## TASK DETAILS
Images don't belong in the copy. Output the rest of the data exactly.

## MATERIAL PROVIDED
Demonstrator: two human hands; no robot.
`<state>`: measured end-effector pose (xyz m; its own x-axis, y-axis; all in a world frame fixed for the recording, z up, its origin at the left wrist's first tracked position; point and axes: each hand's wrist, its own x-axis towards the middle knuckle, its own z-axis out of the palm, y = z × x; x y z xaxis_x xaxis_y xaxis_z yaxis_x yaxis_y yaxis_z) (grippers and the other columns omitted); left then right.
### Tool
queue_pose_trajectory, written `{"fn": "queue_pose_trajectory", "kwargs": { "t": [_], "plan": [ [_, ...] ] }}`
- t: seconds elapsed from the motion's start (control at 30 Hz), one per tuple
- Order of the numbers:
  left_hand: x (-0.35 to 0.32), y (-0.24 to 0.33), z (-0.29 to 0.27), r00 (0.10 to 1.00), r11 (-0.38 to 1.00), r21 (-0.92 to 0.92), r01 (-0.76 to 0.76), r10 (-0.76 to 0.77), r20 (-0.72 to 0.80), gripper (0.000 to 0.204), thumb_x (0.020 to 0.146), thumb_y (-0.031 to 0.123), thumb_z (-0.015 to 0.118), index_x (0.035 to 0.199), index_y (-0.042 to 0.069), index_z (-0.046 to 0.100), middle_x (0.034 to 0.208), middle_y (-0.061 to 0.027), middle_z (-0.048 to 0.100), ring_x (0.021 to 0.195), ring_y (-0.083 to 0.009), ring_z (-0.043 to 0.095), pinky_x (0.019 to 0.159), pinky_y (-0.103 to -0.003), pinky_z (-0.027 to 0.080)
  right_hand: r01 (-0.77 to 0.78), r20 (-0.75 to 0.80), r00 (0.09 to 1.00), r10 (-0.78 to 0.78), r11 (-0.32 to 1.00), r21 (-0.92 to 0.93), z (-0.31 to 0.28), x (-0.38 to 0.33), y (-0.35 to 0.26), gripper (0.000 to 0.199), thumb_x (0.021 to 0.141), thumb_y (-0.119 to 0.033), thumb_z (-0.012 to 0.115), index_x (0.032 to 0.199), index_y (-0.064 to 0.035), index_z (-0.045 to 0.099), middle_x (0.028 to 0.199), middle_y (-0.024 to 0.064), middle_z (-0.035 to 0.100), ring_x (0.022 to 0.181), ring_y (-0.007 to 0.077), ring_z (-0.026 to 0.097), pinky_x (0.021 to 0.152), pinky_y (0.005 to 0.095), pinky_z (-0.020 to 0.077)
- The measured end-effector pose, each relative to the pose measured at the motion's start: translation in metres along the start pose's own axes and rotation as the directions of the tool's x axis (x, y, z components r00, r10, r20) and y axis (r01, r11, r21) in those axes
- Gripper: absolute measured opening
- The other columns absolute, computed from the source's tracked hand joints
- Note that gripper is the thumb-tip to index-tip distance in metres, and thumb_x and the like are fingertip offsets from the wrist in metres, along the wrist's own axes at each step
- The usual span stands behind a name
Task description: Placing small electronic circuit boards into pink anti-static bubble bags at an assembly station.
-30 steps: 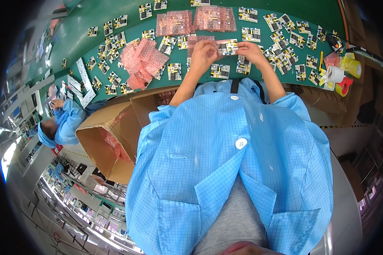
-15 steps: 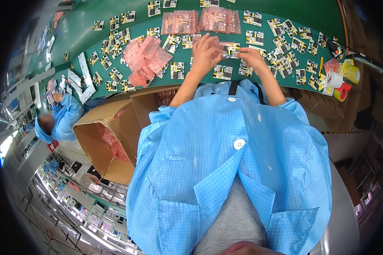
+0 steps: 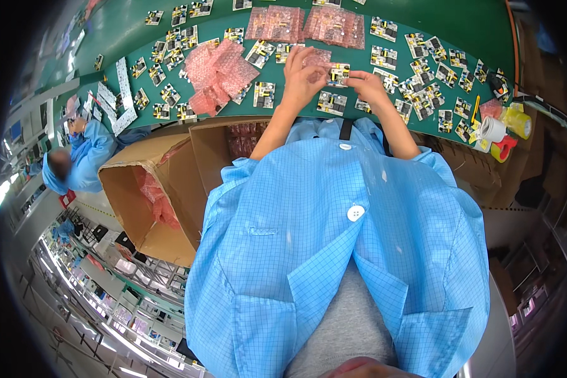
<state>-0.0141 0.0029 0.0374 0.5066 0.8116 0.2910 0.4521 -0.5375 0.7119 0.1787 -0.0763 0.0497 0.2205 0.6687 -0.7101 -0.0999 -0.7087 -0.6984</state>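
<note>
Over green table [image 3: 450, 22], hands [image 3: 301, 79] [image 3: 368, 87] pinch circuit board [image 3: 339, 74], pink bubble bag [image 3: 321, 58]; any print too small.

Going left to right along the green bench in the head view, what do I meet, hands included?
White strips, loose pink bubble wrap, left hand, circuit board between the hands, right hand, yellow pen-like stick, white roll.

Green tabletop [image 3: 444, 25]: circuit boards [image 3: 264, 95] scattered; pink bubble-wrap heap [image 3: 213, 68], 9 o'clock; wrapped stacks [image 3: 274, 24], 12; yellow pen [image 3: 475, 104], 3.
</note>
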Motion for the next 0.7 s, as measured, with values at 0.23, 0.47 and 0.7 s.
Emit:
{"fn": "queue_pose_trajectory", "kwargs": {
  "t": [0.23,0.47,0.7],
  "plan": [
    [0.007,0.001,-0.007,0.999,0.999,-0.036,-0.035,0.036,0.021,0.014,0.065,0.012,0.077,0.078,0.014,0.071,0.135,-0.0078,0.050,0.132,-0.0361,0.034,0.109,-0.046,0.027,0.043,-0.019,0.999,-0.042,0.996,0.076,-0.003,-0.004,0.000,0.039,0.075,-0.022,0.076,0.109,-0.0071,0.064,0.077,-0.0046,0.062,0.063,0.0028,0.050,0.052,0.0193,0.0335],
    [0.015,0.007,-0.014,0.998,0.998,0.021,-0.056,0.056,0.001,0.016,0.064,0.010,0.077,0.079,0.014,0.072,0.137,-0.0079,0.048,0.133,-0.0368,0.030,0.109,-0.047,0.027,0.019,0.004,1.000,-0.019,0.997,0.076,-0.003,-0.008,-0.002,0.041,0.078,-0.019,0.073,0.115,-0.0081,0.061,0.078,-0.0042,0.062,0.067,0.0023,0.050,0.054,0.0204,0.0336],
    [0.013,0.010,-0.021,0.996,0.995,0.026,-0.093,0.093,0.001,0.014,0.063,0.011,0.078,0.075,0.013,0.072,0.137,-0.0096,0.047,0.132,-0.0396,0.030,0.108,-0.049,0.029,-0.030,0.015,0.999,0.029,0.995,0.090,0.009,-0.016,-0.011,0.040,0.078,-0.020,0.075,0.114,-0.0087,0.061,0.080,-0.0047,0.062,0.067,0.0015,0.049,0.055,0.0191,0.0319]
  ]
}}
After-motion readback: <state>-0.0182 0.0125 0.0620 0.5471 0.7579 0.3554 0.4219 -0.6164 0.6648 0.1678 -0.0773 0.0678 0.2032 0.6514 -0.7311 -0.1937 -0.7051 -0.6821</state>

## REPLY TO THE TASK
Demonstrator: two human hands; no robot.
`<state>`: measured end-effector pose (xyz m; its own x-axis, y-axis; all in a world frame fixed for the recording, z up, its origin at the left wrist's first tracked position; point and axes: each hand's wrist, its own x-axis towards the middle knuckle, its own z-axis out of the palm, y = z × x; x y z xaxis_x xaxis_y xaxis_z yaxis_x yaxis_y yaxis_z) (grippers and the other columns omitted); left then right.
### Tool
queue_pose_trajectory, written `{"fn": "queue_pose_trajectory", "kwargs": { "t": [_], "plan": [ [_, ...] ] }}`
- t: seconds elapsed from the motion's start (control at 30 Hz), one per tuple
- Order of the numbers:
  left_hand: x (-0.35 to 0.32), y (-0.24 to 0.33), z (-0.29 to 0.27), r00 (0.10 to 1.00), r11 (-0.38 to 1.00), r21 (-0.92 to 0.92), r01 (-0.76 to 0.76), r10 (-0.76 to 0.77), r20 (-0.72 to 0.80), gripper (0.000 to 0.204), thumb_x (0.020 to 0.146), thumb_y (-0.031 to 0.123), thumb_z (-0.015 to 0.118), index_x (0.035 to 0.199), index_y (-0.042 to 0.069), index_z (-0.046 to 0.100), middle_x (0.034 to 0.208), middle_y (-0.061 to 0.027), middle_z (-0.048 to 0.100), ring_x (0.021 to 0.195), ring_y (-0.083 to 0.009), ring_z (-0.043 to 0.095), pinky_x (0.019 to 0.159), pinky_y (-0.103 to -0.003), pinky_z (-0.027 to 0.080)
  right_hand: r01 (-0.77 to 0.78), r20 (-0.75 to 0.80), r00 (0.09 to 1.00), r10 (-0.78 to 0.78), r11 (-0.32 to 1.00), r21 (-0.92 to 0.93), z (-0.31 to 0.28), x (-0.38 to 0.33), y (-0.35 to 0.26), gripper (0.000 to 0.199), thumb_x (0.021 to 0.141), thumb_y (-0.119 to 0.033), thumb_z (-0.012 to 0.115), index_x (0.032 to 0.199), index_y (-0.064 to 0.035), index_z (-0.045 to 0.099), middle_x (0.028 to 0.199), middle_y (-0.024 to 0.064), middle_z (-0.035 to 0.100), ring_x (0.022 to 0.181), ring_y (-0.007 to 0.077), ring_z (-0.026 to 0.097), pinky_x (0.021 to 0.152), pinky_y (0.005 to 0.095), pinky_z (-0.020 to 0.077)
- The measured end-effector pose, each relative to the pose measured at the motion's start: translation in metres along the start pose's own axes and rotation as the directions of the tool's x axis (x, y, z components r00, r10, r20) and y axis (r01, r11, r21) in those axes
- Gripper: absolute measured opening
- The other columns absolute, computed from the source's tracked hand joints
- Note that gripper is the thumb-tip to index-tip distance in metres, and thumb_x and the like are fingertip offsets from the wrist in metres, along the wrist's own axes at each step
- The usual span stands behind a name
Task description: Placing small electronic circuit boards into pink anti-static bubble bags at an assembly station.
-30 steps: 
-15 steps: 
+0 steps: 
<state>-0.0141 0.0029 0.0374 0.5066 0.8116 0.2910 0.4521 -0.5375 0.7119 0.1787 -0.0763 0.0497 0.2205 0.6687 -0.7101 -0.0999 -0.7087 -0.6984</state>
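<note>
Over green table [image 3: 450, 22], hands [image 3: 301, 79] [image 3: 368, 87] pinch circuit board [image 3: 339, 74], pink bubble bag [image 3: 321, 58]; any print too small.

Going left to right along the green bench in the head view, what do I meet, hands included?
White strips, loose pink bubble wrap, left hand, circuit board between the hands, right hand, yellow pen-like stick, white roll.

Green tabletop [image 3: 444, 25]: circuit boards [image 3: 264, 95] scattered; pink bubble-wrap heap [image 3: 213, 68], 9 o'clock; wrapped stacks [image 3: 274, 24], 12; yellow pen [image 3: 475, 104], 3.
</note>
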Motion for the next 0.7 s, as measured, with values at 0.23, 0.47 and 0.7 s.
Emit:
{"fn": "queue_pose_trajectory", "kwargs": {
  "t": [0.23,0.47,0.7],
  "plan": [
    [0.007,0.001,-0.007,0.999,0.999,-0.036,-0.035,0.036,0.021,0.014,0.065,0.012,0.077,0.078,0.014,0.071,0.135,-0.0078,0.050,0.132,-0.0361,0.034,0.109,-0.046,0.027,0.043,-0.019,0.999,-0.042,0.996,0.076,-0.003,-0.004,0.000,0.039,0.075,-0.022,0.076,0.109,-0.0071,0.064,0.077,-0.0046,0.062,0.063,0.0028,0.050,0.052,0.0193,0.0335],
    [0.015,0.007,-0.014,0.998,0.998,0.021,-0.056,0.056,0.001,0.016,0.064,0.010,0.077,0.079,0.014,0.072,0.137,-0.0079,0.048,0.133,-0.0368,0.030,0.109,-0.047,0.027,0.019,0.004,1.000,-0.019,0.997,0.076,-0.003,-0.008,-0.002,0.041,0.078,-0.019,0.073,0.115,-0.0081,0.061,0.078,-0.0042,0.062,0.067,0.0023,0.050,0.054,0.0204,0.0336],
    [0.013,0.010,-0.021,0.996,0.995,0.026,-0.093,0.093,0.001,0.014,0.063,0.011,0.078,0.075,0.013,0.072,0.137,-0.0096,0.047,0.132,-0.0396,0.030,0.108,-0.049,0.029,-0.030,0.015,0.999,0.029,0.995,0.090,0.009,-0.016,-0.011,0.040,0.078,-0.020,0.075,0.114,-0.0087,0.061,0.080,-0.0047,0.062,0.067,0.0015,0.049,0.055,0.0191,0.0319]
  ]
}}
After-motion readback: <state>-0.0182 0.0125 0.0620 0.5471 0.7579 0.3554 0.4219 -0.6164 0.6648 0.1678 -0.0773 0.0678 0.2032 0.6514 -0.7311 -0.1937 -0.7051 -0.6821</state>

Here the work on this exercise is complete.